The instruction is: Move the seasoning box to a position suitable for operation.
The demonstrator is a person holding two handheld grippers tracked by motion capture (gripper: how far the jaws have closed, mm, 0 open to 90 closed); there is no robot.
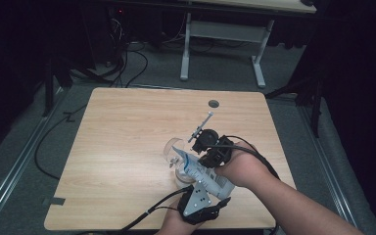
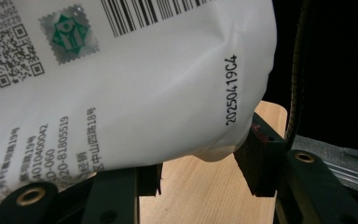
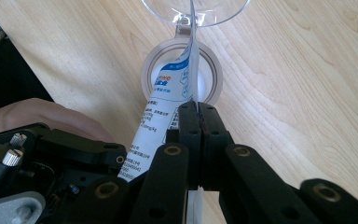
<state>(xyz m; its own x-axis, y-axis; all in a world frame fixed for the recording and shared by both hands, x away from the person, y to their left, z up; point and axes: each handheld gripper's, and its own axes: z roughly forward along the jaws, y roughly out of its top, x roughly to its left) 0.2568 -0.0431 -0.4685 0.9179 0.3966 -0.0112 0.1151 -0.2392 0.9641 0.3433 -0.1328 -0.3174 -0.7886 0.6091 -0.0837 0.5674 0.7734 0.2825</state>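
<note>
1. Here, a white pouch with blue print, a barcode, QR code and a printed date code lies tilted over the near-right part of the wooden worktop, its upper end at the mouth of a clear container.
2. The container stands on the worktop with a clear hinged lid swung open behind it.
3. Right gripper: jaws pressed together, pinching the thin edge of the pouch just above the container mouth.
4. Left gripper: jaws partly apart; the bulging lower end of the pouch sits between them, against both jaws, so it is clamped on the pouch.
</note>
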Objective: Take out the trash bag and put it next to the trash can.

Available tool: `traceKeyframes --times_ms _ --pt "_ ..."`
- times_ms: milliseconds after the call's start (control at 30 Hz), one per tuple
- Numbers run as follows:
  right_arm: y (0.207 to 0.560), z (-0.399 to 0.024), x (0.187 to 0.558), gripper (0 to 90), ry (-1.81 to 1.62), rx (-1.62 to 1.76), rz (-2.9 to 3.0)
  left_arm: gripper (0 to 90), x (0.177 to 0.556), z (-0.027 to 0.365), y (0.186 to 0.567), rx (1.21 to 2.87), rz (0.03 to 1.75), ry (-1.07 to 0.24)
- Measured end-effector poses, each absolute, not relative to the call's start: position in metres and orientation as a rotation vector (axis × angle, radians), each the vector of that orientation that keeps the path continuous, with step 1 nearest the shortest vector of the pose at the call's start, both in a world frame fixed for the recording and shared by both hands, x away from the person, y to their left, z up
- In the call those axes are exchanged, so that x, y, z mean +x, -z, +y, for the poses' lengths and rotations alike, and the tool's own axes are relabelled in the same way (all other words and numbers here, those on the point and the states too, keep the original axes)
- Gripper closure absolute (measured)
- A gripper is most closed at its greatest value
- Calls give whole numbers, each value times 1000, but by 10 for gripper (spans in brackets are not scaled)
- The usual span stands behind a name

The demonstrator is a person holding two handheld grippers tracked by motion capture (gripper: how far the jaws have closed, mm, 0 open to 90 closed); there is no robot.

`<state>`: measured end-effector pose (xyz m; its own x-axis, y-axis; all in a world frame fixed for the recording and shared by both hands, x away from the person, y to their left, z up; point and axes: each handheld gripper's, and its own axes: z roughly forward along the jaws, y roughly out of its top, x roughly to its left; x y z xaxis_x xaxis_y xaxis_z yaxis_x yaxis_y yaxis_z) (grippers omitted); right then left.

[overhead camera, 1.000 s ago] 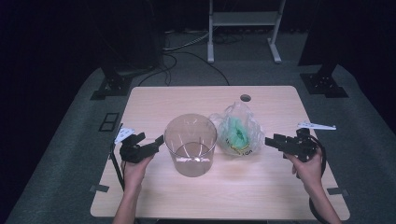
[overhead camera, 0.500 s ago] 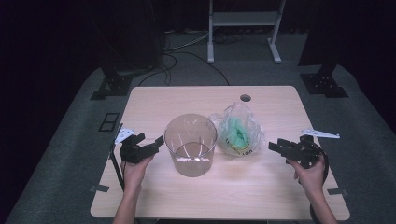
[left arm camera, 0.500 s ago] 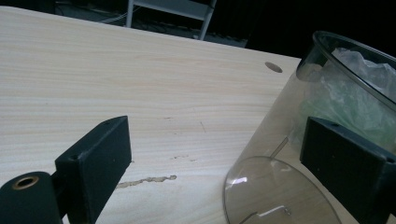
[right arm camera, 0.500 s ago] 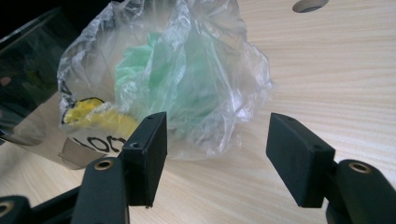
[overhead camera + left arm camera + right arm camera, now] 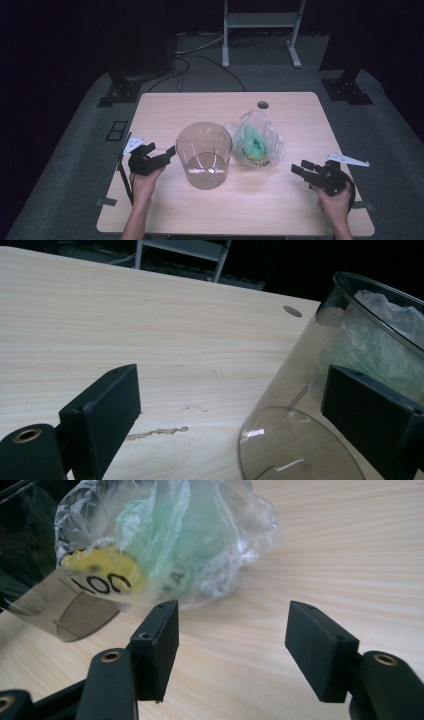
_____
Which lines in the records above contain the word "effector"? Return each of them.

** Written solution **
- Measured end-effector poses, each absolute, not relative to the call's start: position in metres and orientation as a rotation vector (axis × angle, radians), each the vector of that orientation that keeps the path continuous, with step 1 nearest the shortest vector of the pose at the call's start, both in a world frame fixed for the recording and shared by both hands, x away from the person, y to their left, z up
`<state>`: measured end-effector pose (xyz m; its own x-axis, y-axis; all in a world frame fixed for the recording and shared by both hands, x away from the person, y to their left, z up; point and axes: each handheld gripper's, and its own axes: z roughly forward along the jaws, y roughly out of its top, x roughly to its left; x y z xaxis_x xaxis_y xaxis_z yaxis_x yaxis_y yaxis_z) (grippers omitted); right then left.

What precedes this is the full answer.